In a minute or so he saw me sitting there on the stool. He gave me his trembling hand. It was cold. “Jimmy. You’re here.”
“Just now. I was out of town when your message came or I would have been here sooner. I hear you’ve been ailing.”
“Oh, I’ve been through this before. Not quite so bad maybe. I can’t keep anything down. Did you have a nice Christmas?”
“Very nice, thank you. I brought you some long cigars and a bucket of shrimp.”
“Wonderful.”
“Why don’t I run you in to Villahermosa? I can have you there in the clinic tonight. That’s where you belong. No use in punishing yourself.”
“I don’t know. Maybe tomorrow, if I’m no better. Can you stay over?”
“Sure. We can be off first thing in the morning. You can lie down in the back.”

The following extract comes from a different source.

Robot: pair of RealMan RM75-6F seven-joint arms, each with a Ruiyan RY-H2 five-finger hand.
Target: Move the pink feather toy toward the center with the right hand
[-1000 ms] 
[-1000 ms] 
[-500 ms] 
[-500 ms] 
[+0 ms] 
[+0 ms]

A man came barging through the flap and took off his dust mask.
“You’re Burns?”
“Right.”
“I’m Eugene Skinner. You should have reported to me first.”
This was Skinner, the ape in a shirt. He was a nervous man, about my age, with kinky auburn hair, nappy hair, which must have suggested the monkey to Refugio. It reminded me more of a Duroc hog.
Then Rudy came in and wanted to know if he was at Tumbalá.
Skinner said, “No, my boy, this is Ektún. Which is to say, Dark Stone, or Black Stone. Who are you?”
I introduced him as a friend and a reporter.
Dr. Ritchie said, “Jimmy brought us some fresh shrimp, Gene.”
“That’s fine. How about the clutch?”
“I didn’t bring one.”
“They didn’t have one in Mérida?”
“I don’t know. You didn’t tell me what model it was for.”
“He doesn’t know. We need a clutch, and he brings shrimp.”
“What’s it doing? Why don’t we take a look at it?”
“It won’t do any good to look at it.”
He barged out again. I f
ollowed him and grabbed his arm. “Why haven’t you taken Dr. Ritchie out of here? He’s in bad shape.”
“How? On a motorbike? If you and your pal Bautista had done your job, I would have some transportation here.”
The expedition had begun with a respectable little motor pool, now reduced to a single motorcycle, owned by a young graduate student named Burt. The International Travelall was down with a broken axle. The Nissan pickup was in a Villahermosa garage with a blown head gasket. Becker had returned to Chicago in his new Jeep Wagoneer, with a female student who had fallen ill. I was surprised to hear that Becker had bailed out. He who was so eager to get at it. He was a young rich man, a graduate of Bonar College (as was my friend Nardo, the Mérida lawyer) and a dabbler in archaeology. Becker was financing the dig. I think he must have seen himself as Schliemann at Hissarlik, or Lord Carnarvon at King Tut’s tomb. Camp life didn’t suit him, however, and when no treasures were turned up in a week’s time, he went home, back to the trading pit of the Chicago commodities market, where things moved faster.
It might have been the digging itself. A man who has never dug a ditch or a well or a deep grave, as distinguished from the shallow grave of crime news, has no notion of the work required to move even a moderate amount of rocks and dirt about in an orderly way with hand tools. At this remote site there were no cheap labor gangs, only a few Lacondón Indians, and the professors and students had to do most of the work themselves. Becker must have looked at his little pile of dirt, his spoil, then saw how much remained to be removed before he could get down to work with the dental pick and the tweezers and the camel’s hair brush. He despaired. It may have come to him in the night: I am only Becker at Ektún.